> _Task to complete_: Below are several records. Retype exactly those lines running from the one with "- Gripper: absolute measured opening" through the one with "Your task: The", end lines included, and no others.
----
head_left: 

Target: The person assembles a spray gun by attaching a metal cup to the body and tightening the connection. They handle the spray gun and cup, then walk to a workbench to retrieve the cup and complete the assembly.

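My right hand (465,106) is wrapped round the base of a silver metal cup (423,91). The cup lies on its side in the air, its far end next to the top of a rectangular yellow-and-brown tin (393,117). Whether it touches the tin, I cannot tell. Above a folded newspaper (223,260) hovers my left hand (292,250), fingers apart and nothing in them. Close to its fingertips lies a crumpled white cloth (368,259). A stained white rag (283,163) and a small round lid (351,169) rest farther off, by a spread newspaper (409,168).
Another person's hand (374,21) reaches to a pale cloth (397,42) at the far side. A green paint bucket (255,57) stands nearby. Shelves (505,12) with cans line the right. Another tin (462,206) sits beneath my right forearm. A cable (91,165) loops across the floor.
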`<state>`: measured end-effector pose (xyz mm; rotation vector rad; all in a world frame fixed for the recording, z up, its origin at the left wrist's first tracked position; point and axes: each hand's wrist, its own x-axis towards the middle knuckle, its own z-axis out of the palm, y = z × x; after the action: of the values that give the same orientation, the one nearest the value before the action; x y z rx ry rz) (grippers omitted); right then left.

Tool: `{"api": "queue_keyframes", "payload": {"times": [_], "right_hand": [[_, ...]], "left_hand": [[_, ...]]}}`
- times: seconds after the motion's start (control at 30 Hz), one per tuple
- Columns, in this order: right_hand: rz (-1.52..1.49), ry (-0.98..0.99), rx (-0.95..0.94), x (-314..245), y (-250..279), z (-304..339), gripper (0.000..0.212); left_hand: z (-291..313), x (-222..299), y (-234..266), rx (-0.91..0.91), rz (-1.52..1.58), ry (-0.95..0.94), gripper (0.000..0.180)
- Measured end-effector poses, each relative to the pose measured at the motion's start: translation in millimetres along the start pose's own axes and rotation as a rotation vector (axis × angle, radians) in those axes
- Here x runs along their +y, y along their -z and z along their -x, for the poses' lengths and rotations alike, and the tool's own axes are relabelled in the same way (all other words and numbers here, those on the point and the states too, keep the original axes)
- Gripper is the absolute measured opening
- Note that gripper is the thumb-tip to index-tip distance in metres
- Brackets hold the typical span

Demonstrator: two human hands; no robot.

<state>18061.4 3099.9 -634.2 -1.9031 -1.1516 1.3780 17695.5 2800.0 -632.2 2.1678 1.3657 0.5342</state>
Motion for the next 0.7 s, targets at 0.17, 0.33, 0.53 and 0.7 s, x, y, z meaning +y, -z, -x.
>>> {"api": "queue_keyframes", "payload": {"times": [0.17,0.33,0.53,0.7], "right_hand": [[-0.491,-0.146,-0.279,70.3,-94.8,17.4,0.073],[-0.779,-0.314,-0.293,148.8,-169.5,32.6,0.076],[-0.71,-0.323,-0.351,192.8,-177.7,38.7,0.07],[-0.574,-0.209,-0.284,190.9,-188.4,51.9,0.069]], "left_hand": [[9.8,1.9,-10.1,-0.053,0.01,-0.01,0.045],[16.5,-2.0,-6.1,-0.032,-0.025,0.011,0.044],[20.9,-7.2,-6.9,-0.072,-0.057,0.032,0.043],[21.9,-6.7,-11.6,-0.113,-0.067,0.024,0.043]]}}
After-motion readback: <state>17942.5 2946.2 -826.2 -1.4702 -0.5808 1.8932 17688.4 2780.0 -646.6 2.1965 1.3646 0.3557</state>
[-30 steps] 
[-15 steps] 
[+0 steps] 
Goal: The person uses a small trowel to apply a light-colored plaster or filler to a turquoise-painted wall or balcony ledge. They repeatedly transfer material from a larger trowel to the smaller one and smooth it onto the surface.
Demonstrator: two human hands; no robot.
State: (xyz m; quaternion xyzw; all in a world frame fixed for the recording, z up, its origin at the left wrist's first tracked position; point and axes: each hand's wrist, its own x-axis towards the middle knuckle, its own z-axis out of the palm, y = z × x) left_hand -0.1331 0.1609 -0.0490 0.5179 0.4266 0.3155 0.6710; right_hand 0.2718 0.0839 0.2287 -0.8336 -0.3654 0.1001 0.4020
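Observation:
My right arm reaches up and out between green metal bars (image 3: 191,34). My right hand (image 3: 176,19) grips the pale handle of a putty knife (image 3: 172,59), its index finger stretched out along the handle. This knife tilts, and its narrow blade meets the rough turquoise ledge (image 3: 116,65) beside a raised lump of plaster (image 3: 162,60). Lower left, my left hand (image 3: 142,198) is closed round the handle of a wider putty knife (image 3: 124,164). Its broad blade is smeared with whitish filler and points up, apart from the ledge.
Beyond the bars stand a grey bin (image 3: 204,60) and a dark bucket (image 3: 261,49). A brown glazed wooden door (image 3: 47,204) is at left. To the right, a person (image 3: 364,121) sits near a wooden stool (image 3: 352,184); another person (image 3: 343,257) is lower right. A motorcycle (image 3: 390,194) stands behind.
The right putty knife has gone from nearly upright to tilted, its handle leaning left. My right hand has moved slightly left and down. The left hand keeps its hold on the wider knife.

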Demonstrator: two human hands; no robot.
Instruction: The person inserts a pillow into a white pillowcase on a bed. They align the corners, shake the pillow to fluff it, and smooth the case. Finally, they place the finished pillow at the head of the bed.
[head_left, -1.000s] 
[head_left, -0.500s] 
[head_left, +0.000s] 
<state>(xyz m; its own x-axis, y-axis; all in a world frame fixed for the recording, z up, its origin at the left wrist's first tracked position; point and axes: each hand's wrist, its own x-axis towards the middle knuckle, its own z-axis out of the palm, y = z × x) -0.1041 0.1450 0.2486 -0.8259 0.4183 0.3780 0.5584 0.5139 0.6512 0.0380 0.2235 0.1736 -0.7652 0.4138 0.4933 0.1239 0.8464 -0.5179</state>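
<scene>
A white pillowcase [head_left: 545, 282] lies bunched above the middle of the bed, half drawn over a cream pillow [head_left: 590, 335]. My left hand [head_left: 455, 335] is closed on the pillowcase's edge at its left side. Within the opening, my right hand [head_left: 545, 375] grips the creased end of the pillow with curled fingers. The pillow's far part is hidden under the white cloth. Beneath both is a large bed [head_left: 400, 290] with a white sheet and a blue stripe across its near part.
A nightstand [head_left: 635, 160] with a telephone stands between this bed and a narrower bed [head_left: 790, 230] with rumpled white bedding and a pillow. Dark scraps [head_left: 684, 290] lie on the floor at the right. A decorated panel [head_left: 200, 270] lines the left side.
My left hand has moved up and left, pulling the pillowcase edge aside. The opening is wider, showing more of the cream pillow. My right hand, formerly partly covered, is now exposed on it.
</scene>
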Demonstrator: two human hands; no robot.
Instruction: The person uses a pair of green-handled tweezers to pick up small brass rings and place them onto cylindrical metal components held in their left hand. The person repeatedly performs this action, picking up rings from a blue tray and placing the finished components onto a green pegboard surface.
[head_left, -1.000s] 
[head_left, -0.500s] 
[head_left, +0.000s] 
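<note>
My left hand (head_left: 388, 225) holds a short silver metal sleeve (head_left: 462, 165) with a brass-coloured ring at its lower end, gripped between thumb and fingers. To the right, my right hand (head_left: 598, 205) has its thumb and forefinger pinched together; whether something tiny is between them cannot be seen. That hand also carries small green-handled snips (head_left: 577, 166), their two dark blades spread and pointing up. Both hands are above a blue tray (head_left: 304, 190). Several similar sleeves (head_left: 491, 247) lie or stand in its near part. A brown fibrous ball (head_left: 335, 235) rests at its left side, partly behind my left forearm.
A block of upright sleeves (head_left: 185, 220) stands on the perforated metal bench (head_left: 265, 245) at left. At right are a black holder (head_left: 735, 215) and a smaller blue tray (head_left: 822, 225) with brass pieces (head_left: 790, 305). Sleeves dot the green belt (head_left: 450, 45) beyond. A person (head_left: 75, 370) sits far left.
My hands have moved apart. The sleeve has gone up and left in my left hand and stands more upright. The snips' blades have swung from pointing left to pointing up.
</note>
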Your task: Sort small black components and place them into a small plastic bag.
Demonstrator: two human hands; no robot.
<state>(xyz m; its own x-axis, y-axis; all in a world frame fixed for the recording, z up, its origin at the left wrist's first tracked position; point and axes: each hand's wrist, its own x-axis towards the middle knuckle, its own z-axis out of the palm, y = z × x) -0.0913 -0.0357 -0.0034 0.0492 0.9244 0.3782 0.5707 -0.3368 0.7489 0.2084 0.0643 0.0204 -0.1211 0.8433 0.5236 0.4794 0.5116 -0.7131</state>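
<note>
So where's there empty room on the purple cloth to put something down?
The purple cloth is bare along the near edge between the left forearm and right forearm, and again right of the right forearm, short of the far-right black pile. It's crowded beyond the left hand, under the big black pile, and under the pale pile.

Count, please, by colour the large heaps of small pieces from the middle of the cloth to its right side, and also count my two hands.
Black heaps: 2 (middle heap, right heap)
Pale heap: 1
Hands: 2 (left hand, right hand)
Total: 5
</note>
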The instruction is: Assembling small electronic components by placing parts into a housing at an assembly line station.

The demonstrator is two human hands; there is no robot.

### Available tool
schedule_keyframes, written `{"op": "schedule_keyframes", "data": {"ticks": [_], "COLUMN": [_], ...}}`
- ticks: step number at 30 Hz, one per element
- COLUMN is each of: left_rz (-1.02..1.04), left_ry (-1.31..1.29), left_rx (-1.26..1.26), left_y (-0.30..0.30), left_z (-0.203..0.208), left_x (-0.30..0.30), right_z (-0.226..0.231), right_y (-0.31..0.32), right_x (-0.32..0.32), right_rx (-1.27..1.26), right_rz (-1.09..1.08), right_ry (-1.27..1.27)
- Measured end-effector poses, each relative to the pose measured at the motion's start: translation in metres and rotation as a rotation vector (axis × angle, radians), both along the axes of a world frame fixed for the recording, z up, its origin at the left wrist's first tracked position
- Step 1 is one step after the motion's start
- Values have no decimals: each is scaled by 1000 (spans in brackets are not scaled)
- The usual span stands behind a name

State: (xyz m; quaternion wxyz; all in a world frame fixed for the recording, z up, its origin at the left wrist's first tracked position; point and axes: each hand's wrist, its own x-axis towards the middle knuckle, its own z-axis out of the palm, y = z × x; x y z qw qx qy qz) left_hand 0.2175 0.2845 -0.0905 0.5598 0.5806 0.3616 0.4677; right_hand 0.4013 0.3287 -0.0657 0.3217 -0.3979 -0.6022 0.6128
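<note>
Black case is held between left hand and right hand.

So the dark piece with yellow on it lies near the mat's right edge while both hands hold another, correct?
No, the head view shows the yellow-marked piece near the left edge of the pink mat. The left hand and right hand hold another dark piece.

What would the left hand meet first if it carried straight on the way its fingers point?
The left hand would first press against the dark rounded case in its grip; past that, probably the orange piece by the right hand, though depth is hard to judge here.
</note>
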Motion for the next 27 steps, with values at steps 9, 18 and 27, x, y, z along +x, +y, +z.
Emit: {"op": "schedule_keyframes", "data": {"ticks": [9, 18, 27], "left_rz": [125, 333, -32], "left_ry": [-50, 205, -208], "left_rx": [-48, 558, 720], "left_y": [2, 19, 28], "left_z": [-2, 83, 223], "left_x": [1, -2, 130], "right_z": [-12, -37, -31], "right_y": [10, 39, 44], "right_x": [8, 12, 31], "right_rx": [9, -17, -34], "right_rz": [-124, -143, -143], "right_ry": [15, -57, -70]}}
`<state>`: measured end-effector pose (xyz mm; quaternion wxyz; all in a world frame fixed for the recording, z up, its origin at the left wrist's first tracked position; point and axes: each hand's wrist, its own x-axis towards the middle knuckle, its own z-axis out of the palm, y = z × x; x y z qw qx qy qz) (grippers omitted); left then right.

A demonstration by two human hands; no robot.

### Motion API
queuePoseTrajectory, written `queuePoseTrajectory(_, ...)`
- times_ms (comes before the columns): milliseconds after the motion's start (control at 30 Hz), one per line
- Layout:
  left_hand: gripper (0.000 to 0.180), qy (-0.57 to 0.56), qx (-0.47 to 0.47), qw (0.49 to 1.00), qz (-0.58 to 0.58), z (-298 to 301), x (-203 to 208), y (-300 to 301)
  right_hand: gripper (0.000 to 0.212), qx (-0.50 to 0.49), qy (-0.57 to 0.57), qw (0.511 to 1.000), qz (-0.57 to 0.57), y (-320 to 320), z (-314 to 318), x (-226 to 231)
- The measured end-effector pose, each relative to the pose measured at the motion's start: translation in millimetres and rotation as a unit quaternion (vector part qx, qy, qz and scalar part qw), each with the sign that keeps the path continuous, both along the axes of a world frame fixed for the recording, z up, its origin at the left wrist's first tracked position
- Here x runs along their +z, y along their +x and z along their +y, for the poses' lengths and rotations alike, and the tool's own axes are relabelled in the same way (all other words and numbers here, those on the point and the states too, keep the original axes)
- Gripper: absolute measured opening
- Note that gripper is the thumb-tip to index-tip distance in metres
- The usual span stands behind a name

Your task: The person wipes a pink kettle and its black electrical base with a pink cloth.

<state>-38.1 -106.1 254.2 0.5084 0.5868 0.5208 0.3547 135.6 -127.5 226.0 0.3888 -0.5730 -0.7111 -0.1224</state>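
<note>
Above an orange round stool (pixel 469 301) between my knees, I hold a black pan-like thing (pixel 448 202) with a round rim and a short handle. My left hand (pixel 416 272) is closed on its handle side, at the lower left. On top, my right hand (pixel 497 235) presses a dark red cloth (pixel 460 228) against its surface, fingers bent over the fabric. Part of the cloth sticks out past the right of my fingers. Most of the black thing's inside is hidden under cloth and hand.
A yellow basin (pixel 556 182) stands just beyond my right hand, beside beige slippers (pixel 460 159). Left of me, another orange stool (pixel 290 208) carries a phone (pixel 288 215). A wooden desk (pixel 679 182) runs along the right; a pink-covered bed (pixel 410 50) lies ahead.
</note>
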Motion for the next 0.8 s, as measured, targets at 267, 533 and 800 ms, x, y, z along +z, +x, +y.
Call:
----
> _Solution_:
- Gripper: absolute measured opening
- Note that gripper is the thumb-tip to index-tip distance in metres
- The usual span stands behind a name

Your task: The person wipes a pink kettle and its black electrical base with a pink cloth.

The exercise has been answered, and the work is done.